Gold tends to trade inversely off this. So with real rates going lower, gold's gone higher. And my sense is real rates will continue to fall, being very supportive for gold.
However, gold is a very-- it's not a big asset class. And so when kind of the broad market starts to get engaged, it moves quite rapidly. As once was explained to me, it's like trying to pour water out of a pitcher into a bunch of shot glasses. It just kind of spills over because there's just not enough of the assets to sup it up. And that's what's happened, and now we're at all-time highs.
My sense is that, while the negative-real-rate story I think is important, there is another sinister narrative playing to the market. You see it recently at art auctions, auctions for fine wines, and that is people are just buying anything that's not nailed down right now. And that, to me, is telling you that there's a little bit less faith in fiat currency. And as a result, not only is gold rallying, but the price of art's rallying, vintage baseball cards, fine wines.
Again, the irony of what COVID's created is all these other kind of mini bubbles elsewhere, and so it bears watching to see where this goes. Gold's going to move really quick one way or another. It's going to go a lot higher or, quite frankly, if the growth story turns around and starts to be more positive, gold could easily fall a few hundred dollars.
And so it's quite a volatile asset. We're still bulls, but we are mindful that this is not a terribly stable investment, and we're very mindful about the sizing of it.
- Yeah, going back to that active-management conversation, the importance there. Let me ask you, though, about-- you talk about simmering tensions. There's simmering domestic tensions happening, of course, within the States and everything that's happening there, but also with China and the States. How do you see this playing out?

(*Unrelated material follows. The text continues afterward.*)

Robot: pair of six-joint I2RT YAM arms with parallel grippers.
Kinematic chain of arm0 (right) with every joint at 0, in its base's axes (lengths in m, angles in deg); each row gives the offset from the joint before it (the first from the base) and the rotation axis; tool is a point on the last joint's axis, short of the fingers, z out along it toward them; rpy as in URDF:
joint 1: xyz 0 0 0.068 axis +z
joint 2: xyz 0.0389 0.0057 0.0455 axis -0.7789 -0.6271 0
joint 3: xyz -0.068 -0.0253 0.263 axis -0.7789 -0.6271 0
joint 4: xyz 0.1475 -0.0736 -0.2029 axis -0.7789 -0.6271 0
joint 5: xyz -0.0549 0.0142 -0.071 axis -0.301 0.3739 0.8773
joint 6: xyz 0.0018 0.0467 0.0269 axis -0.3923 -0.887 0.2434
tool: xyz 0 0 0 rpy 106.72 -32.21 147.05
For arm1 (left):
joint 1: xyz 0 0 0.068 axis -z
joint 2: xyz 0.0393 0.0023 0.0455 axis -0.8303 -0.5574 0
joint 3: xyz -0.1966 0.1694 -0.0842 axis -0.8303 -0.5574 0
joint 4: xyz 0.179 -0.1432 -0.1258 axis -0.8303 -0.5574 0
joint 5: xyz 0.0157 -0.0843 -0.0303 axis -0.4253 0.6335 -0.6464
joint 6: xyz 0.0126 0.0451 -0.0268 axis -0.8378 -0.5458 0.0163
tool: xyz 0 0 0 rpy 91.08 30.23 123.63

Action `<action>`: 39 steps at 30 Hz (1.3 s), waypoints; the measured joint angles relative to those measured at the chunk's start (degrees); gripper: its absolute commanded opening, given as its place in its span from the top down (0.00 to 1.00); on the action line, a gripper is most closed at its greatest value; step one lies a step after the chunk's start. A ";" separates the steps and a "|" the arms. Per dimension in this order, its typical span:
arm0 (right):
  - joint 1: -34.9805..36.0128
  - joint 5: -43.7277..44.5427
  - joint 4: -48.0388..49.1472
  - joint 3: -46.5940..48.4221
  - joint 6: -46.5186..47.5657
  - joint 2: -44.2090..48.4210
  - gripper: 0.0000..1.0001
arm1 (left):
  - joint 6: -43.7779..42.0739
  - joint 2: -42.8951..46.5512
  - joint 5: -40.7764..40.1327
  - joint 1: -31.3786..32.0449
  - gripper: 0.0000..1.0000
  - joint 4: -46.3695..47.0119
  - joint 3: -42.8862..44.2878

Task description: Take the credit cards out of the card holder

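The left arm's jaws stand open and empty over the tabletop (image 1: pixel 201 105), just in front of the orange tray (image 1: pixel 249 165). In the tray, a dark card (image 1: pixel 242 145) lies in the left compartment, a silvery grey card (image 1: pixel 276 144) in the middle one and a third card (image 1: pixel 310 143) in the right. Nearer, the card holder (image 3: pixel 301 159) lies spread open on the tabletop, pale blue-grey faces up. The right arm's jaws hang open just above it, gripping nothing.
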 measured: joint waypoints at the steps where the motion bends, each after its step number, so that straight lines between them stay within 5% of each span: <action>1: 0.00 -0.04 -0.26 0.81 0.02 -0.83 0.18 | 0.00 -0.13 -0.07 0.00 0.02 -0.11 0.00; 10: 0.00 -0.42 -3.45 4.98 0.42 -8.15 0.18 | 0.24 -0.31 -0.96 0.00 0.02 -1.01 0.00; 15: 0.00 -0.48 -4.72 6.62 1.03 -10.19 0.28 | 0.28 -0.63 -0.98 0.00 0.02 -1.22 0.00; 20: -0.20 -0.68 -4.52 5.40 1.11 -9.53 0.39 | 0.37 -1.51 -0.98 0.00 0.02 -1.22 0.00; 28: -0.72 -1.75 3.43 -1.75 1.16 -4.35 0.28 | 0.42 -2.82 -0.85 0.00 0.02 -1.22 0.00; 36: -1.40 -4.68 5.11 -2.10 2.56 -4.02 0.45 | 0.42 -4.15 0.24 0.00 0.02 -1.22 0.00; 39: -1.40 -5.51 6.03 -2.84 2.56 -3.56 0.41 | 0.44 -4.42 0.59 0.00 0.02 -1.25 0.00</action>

- It really depends on who's in the White House in January. And the irony is I think a Joe Biden presidency is actually much more of a negative for the Chinese leadership than a Trump presidency.
- Why is that?
- I believe Biden will still toe a pretty hard line with China. In his recent campaign rhetoric, he has talked about US-only supply chains, et cetera. But I think what Biden will do that Trump has failed to do is garner support of like-minded countries and really gang up on China.
It's one thing for China to kind of pick off country by country because there's really no unified front right now. But if there is much better coordination across kind of like-minded liberal democracies, that's going to be a far more challenging situation for the Chinese leadership than dealing with the kind of Twitter wars with Donald Trump.
So my sense is they're, ironically, probably rooting for Trump. Trump wants to go it alone and do his own deals, et cetera. But with a Biden leadership, you're not going to get any letup. The only issue I think in Washington that's bipartisan that everyone agrees on, whether you're Republican or Democrat, is a distaste for China right now, and that should continue well into 2021.
- Michael, always a pleasure. Such a great conversation. Thanks so much.
- Thank you for having me, Kim. Take care.